1) Requirements Mapping¶
| Prompt Requirement | Design Decision |
|---|---|
Same permission mechanism as ReadFile and Glob |
Use Guard.CheckPath(path, "read"): Granted = no prompt (working dir), Denied = reject, Pending = REPL Allow/Deny prompt. |
| Recursive search from working directory | Walk the directory tree using filepath.WalkDir, skipping blocked/gitignored paths via Guard.IsBlocked. |
pattern parameter (required) |
Regex pattern string compiled via regexp.Compile. |
path parameter (optional, defaults to working dir) |
Resolved via guard.ResolvePath; defaults to "" which resolves to working dir. |
include parameter (optional glob filter) |
When provided, only files matching the glob (via doublestar.Match) are searched. When empty, all non-blocked text files are included. |
output_mode parameter (file or content) |
file: return list of matching file paths. content: return list of {file, line_number, line} entries. |
| Errors sent back to LLM | Execute(...) returns error; existing tool loop wraps as {"error": "...message..."}. |
2) Current Architecture Fit¶
Existing hooks¶
- Tool contract:
internal/tools/tool.go(Tool+Registry). - Tool execution loop:
internal/llm/genkit.go(executeTools(...)). - REPL permission requester:
internal/cli/repl/permission_requester.go. - Path boundary policy:
internal/filesystem/guard.go. - Git awareness filtering:
internal/filesystem/gitawareness.go. - Existing tool patterns:
internal/tools/read_file.go,internal/tools/glob.go. - Glob library already in use:
github.com/bmatcuk/doublestar/v4.
New pieces¶
internal/tools/grep.go- Implements
tools.Toolasgrep. - Contains pattern compilation, guard checks, recursive file walking, line-level matching, result formatting.
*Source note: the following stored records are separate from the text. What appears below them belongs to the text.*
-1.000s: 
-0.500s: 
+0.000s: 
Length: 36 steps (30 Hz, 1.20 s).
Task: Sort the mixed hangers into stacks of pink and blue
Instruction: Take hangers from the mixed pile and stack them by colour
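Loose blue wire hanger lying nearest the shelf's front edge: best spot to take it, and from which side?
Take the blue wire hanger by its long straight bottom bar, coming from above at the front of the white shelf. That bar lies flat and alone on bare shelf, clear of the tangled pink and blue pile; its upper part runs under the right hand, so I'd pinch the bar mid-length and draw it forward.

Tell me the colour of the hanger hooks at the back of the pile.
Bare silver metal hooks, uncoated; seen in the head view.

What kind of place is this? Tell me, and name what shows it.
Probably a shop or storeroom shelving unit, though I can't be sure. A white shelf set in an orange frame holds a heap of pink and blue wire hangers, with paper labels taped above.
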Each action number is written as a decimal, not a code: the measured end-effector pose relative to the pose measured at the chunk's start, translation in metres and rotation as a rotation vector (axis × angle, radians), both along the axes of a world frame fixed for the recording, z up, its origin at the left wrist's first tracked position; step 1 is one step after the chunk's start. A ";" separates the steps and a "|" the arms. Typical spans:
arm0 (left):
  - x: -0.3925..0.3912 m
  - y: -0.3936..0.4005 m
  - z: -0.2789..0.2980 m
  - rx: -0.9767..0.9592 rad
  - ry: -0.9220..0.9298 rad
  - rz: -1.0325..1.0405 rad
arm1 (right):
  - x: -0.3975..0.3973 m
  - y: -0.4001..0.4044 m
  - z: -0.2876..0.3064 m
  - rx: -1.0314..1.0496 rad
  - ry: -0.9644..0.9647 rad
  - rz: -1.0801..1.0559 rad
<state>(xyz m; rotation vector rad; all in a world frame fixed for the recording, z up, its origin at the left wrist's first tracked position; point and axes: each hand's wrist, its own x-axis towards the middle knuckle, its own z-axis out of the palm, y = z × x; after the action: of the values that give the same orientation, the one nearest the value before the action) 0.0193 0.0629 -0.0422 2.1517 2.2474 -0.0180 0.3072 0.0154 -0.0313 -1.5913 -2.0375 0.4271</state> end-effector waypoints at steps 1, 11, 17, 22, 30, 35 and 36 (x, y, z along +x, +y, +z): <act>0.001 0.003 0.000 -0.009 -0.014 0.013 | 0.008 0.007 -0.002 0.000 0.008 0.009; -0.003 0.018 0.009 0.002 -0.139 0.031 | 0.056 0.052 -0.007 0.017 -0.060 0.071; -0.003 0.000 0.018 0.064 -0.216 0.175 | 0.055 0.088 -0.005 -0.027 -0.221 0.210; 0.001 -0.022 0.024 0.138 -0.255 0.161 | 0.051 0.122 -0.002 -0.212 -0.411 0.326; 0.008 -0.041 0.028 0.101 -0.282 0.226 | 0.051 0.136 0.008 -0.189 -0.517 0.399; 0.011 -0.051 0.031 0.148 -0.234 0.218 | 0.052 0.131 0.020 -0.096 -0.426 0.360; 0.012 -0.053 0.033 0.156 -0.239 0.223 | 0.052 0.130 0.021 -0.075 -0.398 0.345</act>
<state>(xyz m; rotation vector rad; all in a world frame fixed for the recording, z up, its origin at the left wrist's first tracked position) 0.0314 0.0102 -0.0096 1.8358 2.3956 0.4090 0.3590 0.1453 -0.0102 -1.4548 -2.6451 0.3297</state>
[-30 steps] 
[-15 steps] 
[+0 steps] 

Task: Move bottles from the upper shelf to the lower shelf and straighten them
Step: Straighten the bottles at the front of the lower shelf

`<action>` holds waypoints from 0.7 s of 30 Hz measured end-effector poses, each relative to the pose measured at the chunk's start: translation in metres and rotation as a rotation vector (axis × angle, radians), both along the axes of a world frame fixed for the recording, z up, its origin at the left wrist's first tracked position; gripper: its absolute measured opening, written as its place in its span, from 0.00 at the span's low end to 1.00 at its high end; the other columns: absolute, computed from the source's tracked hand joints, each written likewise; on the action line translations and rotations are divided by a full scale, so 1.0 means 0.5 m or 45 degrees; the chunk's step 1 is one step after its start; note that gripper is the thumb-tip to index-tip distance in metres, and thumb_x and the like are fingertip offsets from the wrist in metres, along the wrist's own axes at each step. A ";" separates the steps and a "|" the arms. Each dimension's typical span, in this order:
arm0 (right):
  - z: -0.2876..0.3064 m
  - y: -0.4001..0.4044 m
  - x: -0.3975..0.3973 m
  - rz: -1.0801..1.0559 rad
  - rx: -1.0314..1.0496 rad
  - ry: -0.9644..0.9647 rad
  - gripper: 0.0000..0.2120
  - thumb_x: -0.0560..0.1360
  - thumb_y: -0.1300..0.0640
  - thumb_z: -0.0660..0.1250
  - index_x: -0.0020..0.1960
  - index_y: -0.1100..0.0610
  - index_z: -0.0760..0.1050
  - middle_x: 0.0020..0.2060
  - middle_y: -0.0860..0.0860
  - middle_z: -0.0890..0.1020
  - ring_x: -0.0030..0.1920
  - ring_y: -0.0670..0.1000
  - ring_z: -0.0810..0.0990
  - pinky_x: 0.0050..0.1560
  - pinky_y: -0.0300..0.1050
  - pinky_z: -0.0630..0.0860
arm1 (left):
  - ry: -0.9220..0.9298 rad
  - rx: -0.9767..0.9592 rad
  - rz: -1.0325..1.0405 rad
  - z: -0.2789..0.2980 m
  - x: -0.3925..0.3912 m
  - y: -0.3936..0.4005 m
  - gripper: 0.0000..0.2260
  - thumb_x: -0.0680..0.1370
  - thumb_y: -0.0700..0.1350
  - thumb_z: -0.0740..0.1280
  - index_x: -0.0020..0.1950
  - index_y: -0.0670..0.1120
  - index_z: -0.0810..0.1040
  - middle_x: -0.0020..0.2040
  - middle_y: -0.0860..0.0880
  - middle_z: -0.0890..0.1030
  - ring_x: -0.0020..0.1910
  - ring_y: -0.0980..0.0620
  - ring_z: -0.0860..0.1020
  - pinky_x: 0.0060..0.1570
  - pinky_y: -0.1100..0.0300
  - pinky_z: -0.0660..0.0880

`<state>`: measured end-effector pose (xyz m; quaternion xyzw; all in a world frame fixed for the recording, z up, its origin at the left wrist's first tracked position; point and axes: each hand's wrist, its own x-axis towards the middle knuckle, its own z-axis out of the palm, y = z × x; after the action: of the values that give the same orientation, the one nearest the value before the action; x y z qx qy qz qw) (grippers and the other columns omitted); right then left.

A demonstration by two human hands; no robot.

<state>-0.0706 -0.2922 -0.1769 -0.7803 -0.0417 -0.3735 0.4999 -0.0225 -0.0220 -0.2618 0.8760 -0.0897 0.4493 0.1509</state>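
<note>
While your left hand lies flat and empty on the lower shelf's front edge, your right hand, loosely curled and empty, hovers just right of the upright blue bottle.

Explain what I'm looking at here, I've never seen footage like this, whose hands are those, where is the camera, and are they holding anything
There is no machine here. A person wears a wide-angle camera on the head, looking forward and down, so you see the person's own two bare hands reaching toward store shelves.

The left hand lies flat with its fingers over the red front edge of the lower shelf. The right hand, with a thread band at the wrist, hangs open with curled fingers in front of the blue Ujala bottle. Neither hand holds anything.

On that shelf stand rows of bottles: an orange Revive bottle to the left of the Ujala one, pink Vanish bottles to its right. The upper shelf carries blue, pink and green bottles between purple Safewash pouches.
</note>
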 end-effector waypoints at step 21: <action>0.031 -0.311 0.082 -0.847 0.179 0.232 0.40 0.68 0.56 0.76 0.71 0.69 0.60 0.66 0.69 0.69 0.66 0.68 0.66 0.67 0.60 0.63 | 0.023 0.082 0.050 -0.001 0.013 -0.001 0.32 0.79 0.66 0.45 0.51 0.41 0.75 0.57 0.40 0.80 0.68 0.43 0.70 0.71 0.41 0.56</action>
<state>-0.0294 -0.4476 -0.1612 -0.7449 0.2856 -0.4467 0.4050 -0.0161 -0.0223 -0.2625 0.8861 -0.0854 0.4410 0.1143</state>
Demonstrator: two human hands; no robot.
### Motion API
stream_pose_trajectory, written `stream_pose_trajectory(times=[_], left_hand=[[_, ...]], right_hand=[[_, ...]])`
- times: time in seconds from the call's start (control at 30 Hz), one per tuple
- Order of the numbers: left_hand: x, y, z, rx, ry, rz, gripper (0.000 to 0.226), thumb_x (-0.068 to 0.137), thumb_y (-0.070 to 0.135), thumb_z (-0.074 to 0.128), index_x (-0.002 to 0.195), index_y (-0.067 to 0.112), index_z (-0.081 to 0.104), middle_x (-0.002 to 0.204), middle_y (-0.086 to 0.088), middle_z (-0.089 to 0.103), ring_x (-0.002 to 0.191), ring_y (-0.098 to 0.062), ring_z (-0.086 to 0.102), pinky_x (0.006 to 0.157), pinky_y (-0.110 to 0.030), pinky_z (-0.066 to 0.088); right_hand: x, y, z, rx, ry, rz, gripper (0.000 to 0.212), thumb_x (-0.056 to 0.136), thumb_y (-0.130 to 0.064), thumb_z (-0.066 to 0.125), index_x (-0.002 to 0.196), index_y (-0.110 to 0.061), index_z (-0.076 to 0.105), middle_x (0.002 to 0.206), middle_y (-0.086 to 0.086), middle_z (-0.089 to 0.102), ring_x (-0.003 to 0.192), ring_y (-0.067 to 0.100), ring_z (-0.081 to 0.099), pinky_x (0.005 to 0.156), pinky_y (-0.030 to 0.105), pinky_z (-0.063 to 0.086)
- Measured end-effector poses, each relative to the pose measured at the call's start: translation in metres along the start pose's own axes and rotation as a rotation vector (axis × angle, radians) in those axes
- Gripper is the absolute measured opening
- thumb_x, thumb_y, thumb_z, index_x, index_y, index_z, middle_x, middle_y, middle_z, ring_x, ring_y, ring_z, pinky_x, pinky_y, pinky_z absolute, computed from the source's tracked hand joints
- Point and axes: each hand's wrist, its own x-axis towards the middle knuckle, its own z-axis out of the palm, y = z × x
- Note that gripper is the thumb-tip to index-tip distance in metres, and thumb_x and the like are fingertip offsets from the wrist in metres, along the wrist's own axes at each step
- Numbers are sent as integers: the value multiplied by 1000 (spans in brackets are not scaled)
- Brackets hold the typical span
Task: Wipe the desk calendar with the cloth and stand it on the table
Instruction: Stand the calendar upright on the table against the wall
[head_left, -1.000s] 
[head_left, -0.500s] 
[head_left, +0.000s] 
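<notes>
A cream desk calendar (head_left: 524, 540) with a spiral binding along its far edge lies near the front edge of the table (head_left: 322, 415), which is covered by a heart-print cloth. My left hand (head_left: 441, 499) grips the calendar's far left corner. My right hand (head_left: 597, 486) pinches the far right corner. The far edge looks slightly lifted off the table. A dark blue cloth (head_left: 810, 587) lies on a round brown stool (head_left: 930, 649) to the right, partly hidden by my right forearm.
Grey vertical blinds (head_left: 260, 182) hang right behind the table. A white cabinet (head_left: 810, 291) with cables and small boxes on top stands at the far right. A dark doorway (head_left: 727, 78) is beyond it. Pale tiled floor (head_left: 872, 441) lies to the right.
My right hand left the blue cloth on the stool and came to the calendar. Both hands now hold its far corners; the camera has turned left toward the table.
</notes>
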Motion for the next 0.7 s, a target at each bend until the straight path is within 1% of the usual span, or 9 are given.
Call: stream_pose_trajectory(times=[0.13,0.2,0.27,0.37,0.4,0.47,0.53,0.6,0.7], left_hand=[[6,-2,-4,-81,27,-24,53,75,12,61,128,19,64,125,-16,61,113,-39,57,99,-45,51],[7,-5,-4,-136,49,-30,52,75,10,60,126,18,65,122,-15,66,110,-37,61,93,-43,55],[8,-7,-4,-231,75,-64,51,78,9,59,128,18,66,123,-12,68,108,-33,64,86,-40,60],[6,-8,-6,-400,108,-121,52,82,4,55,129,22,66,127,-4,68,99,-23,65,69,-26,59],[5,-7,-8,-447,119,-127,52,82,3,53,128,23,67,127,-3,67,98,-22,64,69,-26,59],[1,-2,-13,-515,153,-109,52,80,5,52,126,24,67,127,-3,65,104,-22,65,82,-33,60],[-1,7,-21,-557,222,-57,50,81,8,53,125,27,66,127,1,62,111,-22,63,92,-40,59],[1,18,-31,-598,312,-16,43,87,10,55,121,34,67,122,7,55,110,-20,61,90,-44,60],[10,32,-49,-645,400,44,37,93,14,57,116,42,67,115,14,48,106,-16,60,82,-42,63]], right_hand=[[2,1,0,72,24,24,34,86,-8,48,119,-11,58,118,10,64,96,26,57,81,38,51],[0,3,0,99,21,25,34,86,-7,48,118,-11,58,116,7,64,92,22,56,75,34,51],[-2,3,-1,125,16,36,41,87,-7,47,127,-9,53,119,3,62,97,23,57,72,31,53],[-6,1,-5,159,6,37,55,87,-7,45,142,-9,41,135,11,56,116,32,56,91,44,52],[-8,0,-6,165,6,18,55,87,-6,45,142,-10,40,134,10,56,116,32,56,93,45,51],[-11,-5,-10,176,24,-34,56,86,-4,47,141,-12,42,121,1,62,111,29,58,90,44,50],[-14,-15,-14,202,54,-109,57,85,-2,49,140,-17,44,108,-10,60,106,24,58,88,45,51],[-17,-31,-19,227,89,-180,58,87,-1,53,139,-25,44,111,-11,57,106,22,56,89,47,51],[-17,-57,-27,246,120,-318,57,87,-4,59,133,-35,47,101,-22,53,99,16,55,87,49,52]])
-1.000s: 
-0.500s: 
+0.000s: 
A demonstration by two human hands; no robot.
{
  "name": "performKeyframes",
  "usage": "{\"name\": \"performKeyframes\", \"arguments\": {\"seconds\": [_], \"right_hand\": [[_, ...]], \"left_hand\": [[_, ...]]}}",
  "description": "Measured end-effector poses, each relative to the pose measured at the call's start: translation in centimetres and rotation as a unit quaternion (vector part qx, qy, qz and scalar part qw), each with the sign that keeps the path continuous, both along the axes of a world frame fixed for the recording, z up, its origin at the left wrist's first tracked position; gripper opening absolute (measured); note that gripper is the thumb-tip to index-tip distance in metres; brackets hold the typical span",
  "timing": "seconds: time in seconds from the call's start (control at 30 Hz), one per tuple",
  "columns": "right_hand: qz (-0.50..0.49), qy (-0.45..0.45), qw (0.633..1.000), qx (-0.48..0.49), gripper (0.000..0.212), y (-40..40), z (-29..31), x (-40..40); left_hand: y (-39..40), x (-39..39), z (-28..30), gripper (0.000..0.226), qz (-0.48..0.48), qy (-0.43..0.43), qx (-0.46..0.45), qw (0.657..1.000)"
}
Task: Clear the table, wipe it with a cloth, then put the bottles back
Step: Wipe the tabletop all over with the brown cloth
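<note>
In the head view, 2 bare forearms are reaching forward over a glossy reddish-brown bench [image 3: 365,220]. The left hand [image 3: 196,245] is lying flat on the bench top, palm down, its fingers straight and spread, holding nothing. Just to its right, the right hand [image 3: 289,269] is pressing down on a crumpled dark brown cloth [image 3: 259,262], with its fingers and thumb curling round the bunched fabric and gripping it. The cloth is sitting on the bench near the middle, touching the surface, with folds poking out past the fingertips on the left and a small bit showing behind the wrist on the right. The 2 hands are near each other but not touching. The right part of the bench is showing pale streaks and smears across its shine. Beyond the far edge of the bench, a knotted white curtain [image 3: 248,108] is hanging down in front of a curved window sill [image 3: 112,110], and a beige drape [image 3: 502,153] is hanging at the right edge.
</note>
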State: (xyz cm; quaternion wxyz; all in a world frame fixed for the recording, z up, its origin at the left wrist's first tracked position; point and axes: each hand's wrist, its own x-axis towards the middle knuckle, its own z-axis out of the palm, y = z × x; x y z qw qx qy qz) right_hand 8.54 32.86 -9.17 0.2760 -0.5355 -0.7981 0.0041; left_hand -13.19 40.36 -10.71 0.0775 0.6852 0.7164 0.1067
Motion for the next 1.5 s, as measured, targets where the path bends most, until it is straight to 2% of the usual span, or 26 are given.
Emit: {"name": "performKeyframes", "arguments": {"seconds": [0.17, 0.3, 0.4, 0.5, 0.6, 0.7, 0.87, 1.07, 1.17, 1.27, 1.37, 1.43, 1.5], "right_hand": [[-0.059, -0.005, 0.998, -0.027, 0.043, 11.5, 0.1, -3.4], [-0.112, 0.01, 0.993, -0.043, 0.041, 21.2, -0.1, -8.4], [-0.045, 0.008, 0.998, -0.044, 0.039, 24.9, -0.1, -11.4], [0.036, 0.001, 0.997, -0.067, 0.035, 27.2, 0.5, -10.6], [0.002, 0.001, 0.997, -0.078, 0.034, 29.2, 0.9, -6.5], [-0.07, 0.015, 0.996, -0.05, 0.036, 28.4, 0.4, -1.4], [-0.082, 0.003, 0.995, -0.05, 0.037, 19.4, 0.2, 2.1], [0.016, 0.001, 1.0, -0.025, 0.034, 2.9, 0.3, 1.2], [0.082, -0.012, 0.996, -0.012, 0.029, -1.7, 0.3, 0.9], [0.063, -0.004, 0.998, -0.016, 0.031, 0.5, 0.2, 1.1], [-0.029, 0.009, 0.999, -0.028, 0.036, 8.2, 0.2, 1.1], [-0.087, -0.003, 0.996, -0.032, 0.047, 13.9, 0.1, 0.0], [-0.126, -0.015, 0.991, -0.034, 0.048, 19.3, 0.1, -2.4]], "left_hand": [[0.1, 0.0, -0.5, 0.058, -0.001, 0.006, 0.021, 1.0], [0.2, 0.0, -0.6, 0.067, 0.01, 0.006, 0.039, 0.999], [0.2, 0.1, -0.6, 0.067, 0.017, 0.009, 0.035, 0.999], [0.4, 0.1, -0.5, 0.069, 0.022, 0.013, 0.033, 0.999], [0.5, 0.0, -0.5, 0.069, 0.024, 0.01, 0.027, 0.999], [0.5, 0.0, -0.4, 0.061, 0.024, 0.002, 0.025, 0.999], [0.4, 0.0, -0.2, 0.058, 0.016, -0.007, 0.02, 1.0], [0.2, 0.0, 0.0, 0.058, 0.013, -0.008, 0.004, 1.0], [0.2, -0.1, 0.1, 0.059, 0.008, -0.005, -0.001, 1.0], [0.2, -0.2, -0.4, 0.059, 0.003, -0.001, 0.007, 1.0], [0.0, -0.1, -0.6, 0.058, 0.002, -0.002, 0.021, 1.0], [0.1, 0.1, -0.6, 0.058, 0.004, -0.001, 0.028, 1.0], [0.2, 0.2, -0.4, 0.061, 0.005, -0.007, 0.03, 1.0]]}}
- Permission mediation (reuse existing)
- Use
PermissionRequesterinterface for pending paths. - No new dependencies
- Uses stdlib
regexpfor pattern matching. - Reuses
doublestar/v4(already a dependency) forincludeglob filtering. - Reuses
readFileContenthelper fromread_file.gofor text file validation (or similar logic for binary/null-byte checks).
3) Tool Contract¶
Tool name¶
grep
Description¶
Search for text patterns in files recursively after filesystem policy + user permission checks.
Input schema¶
{
"type": "object",
"properties": {
"pattern": {
"type": "string",
"description": "Regular expression pattern to search for in file contents"
},
"path": {
"type": "string",
"description": "Optional base directory for the search (defaults to working directory)"
},
"include": {
"type": "string",
"description": "Optional glob pattern to filter which files to search (e.g., '*.go', '**/*.md')"
},
"output_mode": {
"type": "string",
"enum": ["file", "content"],
"description": "Output mode: 'file' returns matching file paths, 'content' returns matching lines with file and line number (defaults to 'content')"
}
},
"required": ["pattern"],
"additionalProperties": false
}
Success output — file mode¶
{
"pattern": "func.*Handler",
"base_path": "/resolved/search/path",
"output_mode": "file",
"files": [
"/resolved/search/path/handler.go",
"/resolved/search/path/internal/server.go"
],
"count": 2
}
Success output — content mode¶
{
"pattern": "func.*Handler",
"base_path": "/resolved/search/path",
"output_mode": "content",
"matches": [
{
"file": "/resolved/search/path/handler.go",
"line_number": 15,
"line": "func NewHandler(cfg Config) *Handler {"
},
{
"file": "/resolved/search/path/internal/server.go",
"line_number": 42,
"line": "func RegisterHandler(mux *http.ServeMux) {"
}
],
"count": 2
}
Error output behavior¶
Execute(...) returns error; existing tool loop wraps as:
{ "error": "...message..." }
4) Permission and Interaction Flow¶
Guard-first decision flow¶
- Parse
pattern, optionalpath, optionalinclude, optionaloutput_modefrom tool input. - Determine base path for search:
- If
pathprovided:basePath := guard.ResolvePath(path) - Else: resolve
""(working directory). perm := guard.CheckPath(basePath, "read").- Branch:
PermissionDenied-> fail immediately (blocked path).PermissionGranted-> continue search.PermissionPending-> request REPL approval.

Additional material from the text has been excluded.